Then Rob’s mom saw one of the melt-downs-with-no-end and she asked me if they were coming around the same time everyday. They didn’t seem like normal Terrible Two behavior. So I brainstormed and discovered that they were always happening in between meals or before breakfast.

Mary sent me this article and it described Olivia and her sudden behavior change to a T, she must have been suffering from low-blood sugar. I was relieved to have some explanation for her outbursts, and some hope for resolution to the problem.

I began feeding her around the clock. I put food out that she can access herself when ever she felt like she needed a snack. In less than 24 hours there was a dramatic change for the better. My sweet little girl was home again and the Terror-Beast was no where to be seen.

I am so glad that we kept working on this until there was an answer. For a few days I really thought that Olivia was just trying to test my limit. I was trying so hard to put the boundaries down firmer and firmer and all I got was more and more tantrums. I’m ashamed that I had so little faith in Olivia’s relationship with me. Next time something like this happens I won’t be so slow to suspect a medical cause, and for the time being I’m going to be monitoring Olivia’s food intake and the resulting behavior. Hopefully this won’t be a continuous concern.

So instead of a post about persevering in the race, this is a post about persevering in my parenting. Being steadfast in my search for a resolution and refusing to let the bad days get the best of us, or worse, come between us. I love my kids too much to let them down like that.

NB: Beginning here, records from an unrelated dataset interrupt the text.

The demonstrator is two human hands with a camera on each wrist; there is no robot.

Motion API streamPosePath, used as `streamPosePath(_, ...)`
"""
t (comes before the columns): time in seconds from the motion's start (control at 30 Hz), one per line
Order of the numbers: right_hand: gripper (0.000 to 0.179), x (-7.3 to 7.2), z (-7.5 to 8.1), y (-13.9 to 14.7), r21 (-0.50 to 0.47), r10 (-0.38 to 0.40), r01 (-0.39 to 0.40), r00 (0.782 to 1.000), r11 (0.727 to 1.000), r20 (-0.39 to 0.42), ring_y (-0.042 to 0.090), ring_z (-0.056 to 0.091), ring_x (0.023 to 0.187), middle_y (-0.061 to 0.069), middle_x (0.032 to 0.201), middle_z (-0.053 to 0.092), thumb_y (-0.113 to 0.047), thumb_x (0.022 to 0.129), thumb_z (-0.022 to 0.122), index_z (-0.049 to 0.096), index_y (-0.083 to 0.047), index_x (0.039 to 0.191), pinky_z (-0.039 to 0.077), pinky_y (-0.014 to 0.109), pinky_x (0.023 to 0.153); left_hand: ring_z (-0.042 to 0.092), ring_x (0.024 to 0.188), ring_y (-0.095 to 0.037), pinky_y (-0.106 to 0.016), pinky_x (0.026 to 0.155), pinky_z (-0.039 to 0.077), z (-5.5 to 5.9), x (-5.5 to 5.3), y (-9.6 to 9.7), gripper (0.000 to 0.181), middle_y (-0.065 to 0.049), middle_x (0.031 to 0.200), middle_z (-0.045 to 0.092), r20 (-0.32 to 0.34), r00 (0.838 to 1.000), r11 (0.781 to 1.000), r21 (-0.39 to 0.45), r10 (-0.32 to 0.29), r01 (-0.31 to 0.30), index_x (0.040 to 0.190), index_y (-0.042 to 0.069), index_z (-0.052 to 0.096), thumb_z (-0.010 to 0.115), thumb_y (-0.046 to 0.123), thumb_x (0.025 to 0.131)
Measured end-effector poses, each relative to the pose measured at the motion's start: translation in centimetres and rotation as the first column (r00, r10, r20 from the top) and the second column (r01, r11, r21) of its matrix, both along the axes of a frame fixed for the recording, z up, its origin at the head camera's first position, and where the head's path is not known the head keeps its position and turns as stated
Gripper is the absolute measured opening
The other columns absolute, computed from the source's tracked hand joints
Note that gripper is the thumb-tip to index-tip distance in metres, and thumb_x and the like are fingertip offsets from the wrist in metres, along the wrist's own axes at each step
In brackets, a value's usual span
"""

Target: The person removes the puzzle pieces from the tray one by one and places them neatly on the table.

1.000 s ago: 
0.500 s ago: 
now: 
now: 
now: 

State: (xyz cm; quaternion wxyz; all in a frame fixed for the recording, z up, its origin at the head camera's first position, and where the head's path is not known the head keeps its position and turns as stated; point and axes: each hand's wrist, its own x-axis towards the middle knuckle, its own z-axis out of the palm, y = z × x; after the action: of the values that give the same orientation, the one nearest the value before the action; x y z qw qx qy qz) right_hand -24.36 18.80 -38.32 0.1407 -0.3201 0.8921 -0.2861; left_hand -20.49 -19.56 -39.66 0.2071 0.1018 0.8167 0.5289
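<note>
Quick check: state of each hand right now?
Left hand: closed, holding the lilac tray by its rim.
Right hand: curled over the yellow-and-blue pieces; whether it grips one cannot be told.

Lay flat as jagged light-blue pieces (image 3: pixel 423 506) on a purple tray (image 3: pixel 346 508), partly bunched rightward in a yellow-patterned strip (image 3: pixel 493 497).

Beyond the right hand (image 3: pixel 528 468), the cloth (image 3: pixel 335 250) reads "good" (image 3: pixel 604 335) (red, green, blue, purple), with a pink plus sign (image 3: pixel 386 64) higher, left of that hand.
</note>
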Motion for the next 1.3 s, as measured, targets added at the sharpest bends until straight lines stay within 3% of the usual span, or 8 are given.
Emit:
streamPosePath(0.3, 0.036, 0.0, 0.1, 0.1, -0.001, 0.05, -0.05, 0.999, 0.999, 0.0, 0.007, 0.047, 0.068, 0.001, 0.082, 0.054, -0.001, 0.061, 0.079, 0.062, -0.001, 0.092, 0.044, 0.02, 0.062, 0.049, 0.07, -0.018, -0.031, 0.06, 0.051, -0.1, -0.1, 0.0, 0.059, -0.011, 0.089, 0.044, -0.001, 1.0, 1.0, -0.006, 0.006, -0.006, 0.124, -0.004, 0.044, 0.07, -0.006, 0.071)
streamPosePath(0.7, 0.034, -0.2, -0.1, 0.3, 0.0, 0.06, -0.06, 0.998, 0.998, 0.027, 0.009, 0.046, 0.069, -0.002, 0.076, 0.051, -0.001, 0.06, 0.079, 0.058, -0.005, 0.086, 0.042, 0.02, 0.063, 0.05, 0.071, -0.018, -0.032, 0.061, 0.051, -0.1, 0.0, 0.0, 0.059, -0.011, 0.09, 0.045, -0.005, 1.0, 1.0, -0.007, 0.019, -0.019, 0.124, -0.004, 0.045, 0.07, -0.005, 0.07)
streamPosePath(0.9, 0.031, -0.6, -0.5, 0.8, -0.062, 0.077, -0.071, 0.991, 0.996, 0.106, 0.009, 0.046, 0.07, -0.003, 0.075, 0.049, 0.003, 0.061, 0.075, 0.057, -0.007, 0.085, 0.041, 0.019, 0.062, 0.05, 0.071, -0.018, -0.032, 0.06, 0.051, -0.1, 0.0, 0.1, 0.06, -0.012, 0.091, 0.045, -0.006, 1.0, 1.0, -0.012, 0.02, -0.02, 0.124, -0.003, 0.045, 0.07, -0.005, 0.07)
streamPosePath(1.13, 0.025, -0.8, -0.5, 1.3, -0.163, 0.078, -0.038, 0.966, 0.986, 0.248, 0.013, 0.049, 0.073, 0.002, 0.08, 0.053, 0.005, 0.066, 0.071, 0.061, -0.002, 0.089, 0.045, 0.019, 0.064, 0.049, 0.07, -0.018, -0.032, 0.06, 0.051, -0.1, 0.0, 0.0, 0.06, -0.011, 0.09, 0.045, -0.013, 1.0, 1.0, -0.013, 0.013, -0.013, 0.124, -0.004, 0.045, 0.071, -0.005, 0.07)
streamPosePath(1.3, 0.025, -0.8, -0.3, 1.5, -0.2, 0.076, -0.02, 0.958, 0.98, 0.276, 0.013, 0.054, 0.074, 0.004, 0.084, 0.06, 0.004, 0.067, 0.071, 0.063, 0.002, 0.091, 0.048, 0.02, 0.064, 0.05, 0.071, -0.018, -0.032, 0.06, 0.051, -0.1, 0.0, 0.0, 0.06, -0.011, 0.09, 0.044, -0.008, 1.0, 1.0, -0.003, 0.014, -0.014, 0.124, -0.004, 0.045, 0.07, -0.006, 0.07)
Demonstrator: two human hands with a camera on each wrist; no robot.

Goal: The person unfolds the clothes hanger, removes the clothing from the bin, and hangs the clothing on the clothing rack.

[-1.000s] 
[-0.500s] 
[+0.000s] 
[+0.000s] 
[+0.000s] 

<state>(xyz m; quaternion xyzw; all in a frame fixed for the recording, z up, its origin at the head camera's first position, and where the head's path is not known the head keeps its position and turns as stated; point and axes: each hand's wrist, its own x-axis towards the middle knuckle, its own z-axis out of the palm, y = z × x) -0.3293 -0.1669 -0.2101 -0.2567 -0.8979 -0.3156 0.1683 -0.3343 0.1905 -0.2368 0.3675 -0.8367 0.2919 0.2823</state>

I have a vivid memory of my mother taking me to KB Toys. I wanted a something-or-other and she told me I couldn’t have it. I then proceeded to fake cry all about it up and down the aisles while my mom ignored me. I used to think she was cruel for ignoring me. “How insensitive,” I’d think.

Now that I’m the mother of a two-and-a-half year old, I think that she’d stumbled onto a very effective parenting technique.

HAPPY MOTHER’S DAY MOM. Thanks for teaching me the art of selective hearing. I love you.

It’s about 2 weeks old now. Elise has since learned to crawl forwards (and not constantly backwards!) so I’ll have to take another diveo soon. It’s so hard to keep up with the photos and diveos when I’ve got two kiddos to catch. Yikes!

Olivia pretending that Elise and she are “2 dogs”

Musical Beds

Olivia has been sick for a few days with a yucky cold. Elise is cutting 4 teeth on top. I’ll let the reader guess how much sleep we’ve been getting.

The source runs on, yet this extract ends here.